Merci à Daniel Maximin d'avoir rappelé que, loin de toute idée de nombrilisme ou d'hégémonie de l'Hexagone, la création de la francophonie avait été une volonté de nos aînés, celle de se réunir pour parler ensemble. Traçons donc les frontières d'un espace francophone où s'expriment toutes les identités culturelles et esthétiques qui vont de pair. Pourquoi la littérature francophone serait-elle purement esthétique, ou seulement une littérature factuelle ou de chronique ? Notre problème, en France, est plutôt de n'avoir plus grand-chose à raconter, en comparaison de ce que vivent, dans la douleur, nombre de pays francophones.

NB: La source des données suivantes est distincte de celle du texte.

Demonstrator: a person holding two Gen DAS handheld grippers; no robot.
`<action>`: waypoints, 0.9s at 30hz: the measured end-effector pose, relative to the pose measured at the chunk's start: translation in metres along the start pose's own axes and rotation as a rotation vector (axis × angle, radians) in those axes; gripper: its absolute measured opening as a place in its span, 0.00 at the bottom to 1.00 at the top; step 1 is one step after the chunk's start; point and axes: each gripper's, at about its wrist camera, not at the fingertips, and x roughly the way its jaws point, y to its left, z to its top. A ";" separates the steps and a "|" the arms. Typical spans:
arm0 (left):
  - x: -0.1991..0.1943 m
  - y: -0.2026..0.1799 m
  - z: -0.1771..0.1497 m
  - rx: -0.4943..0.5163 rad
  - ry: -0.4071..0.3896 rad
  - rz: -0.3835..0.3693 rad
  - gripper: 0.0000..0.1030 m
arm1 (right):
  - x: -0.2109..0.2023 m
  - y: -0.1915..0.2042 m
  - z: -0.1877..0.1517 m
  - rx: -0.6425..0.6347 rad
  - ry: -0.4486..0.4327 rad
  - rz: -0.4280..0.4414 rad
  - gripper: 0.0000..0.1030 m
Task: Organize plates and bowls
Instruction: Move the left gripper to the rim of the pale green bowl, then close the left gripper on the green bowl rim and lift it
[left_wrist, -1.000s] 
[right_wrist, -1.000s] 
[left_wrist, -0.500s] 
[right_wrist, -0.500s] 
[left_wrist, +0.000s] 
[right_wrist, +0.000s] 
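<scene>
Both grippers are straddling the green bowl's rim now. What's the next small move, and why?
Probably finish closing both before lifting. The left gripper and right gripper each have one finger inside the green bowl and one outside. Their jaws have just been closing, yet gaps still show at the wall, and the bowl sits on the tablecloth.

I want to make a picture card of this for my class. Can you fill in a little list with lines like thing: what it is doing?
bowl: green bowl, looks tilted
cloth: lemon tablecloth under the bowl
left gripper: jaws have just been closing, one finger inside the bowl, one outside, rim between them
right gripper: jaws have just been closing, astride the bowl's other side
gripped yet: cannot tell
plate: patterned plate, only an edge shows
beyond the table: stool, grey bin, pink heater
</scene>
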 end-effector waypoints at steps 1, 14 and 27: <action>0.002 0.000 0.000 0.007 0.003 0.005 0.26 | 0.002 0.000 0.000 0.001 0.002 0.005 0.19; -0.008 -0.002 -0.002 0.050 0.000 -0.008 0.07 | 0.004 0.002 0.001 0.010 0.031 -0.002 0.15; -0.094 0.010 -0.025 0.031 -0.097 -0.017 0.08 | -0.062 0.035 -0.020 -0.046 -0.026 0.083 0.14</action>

Puisque tout est politique, nous avons regretté qu'au lieu d'être accueillis dans nos universités françaises, certains auteurs francophones aient du s'expatrier dans les universités américaines. Nous avons évoqué le sujet des littératures comparées au sein d'une même langue et admis qu'il nous revient, à nous auteurs, de défendre l'idée qu'un professeur de littérature française pourrait devenir professeur d'une littérature francophone ouverte à cette diversité culturelle à l'intérieur même d'une langue. Malheureusement, nous déplorons trop souvent la coupure entre universités et écrivains. À ce sujet, rappelons que la SGDL vient de négocier pendant plus de deux ans avec l'Éducation nationale à propos des droits sur la numérisation à fin d'utilisation pédagogique. Je dois dire que ça a été ardu, alors que le respect de nos intérêts respectifs devrait devenir la règle...

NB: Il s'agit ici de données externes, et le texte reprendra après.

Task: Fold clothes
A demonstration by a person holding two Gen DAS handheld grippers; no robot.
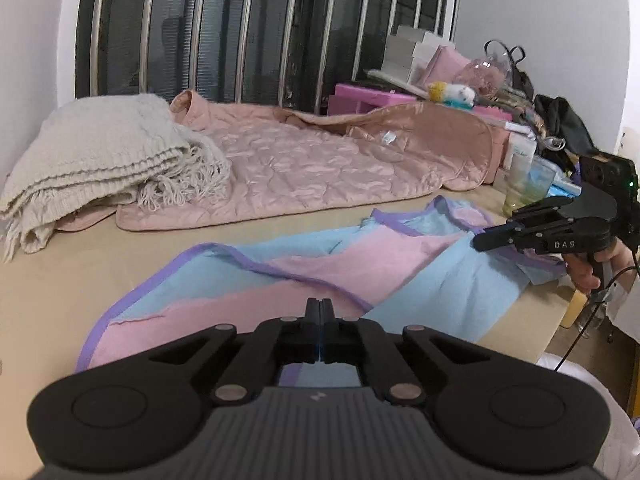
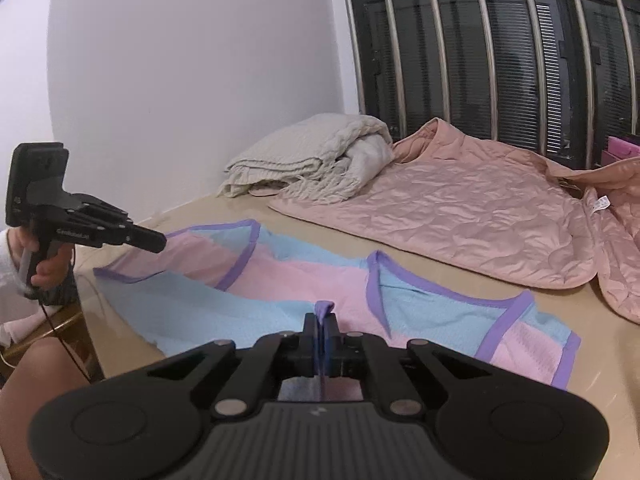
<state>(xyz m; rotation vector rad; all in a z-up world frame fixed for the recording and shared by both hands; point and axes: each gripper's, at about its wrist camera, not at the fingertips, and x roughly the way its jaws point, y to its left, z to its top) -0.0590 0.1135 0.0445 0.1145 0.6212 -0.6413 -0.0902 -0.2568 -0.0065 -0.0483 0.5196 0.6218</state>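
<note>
A pink and light-blue garment with purple trim [image 1: 360, 268] lies spread and rumpled on the beige table; it also shows in the right wrist view [image 2: 304, 280]. My left gripper [image 1: 319, 305] is shut on the garment's near edge, with cloth showing between the fingers; it appears from the side in the right wrist view [image 2: 158, 241]. My right gripper [image 2: 321, 320] is shut on a purple-trimmed edge of the garment, a fold of trim sticking up between the fingers. It appears in the left wrist view [image 1: 480, 242] at the garment's right end.
A pink quilted jacket [image 1: 304, 164] lies flat behind the garment. A folded cream knit blanket [image 1: 96, 160] sits at the back left. Boxes, bags and bottles [image 1: 460, 92] crowd the back right corner. A barred window runs behind. The table edge [image 1: 532, 320] is at the right.
</note>
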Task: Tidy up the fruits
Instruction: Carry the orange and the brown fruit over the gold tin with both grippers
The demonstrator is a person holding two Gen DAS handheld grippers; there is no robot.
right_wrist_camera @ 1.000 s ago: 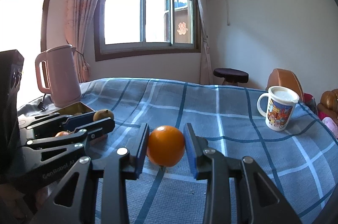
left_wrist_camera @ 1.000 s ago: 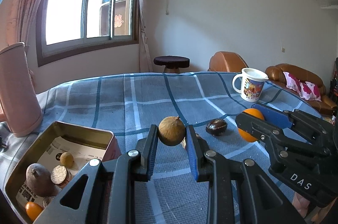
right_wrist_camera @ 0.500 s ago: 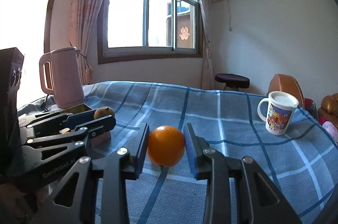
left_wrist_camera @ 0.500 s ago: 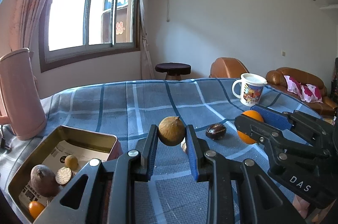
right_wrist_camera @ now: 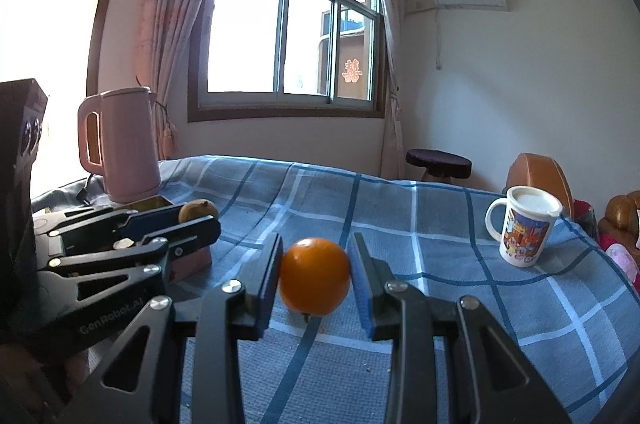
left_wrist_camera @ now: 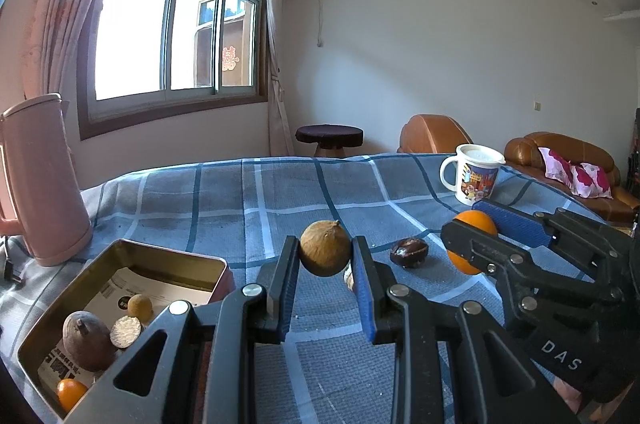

Nous sommes actuellement confrontés à un certain désengagement de l'Éducation nationale. Mais, au lieu de se réduire comme peau de chagrin, la politique de promotion du livre et de la lecture via les écrivains dans les lieux d'enseignement devrait au contraire s'élargir à l'espace francophone. Il devrait être possible, pour nous, auteurs jeunesse ou autres, de rencontrer dans les autres pays francophones, des élèves qui ne sont ni familiarisés avec le livre, ni avec notre langue. Il y a là, pour la Société des Gens de Lettres et les différents organismes qui ont pris la parole ici, un travail de lobbying à entreprendre auprès du ministère de l'Éducation. Si nous n'agissons pas, non seulement rien ne bougera au niveau francophone, mais à un moment où la lecture, le livre et tout simplement le langage, tendent à faire cruellement défaut dans les jeunes générations, la situation continuera de se dégrader dans notre propre pays.

Auteurs, éditeurs, libraires... Face à de tels défis, nous avons besoin les uns des autres. Partenaires de l'AILF, du Bureau international de l'édition française, de l'Alliance des éditeurs indépendants, travaillons dans le cadre de la Caravane du livre, organisons des lieux de rencontre, montons, enrichissons ces réseaux professionnels que l'Internet devrait nous permettre de développer. Et, puisque nous avons évoqué la professionnalisation de la chaîne du livre, ajoutons-y la professionnalisation des auteurs dans l'espace francophone, auteurs qui ne sont pas forcément à même de se défendre et de faire valoir ce qui leur revient de droit. Séminaires thématiques, actions de promotion du livre et de la lecture... c'est à nous, qui sommes au cœur de cette chaîne du livre, d'aller à la rencontre des auteurs des pays francophones et de voir avec eux comment nous entraider et nous protéger. Pourquoi ne pas envisager des états généraux pour faire le point sur ces différentes politiques du livre dans un certain nombre de pays, comme nous avions commencé à le faire avec nos confrères algériens il y a deux ans ?

Nous avons la force de l'idéal, et, comme nos statuts le précisent, cette Société est celle de tous les des Gens de Lettres, écrivains de langue française. Pour la défense et le partage de la langue française et l'accompagnement de tous les auteurs de la francophonie, maintenant que nous nous connaissons, il nous incombe de garder vif cet élan qui prend l'ampleur.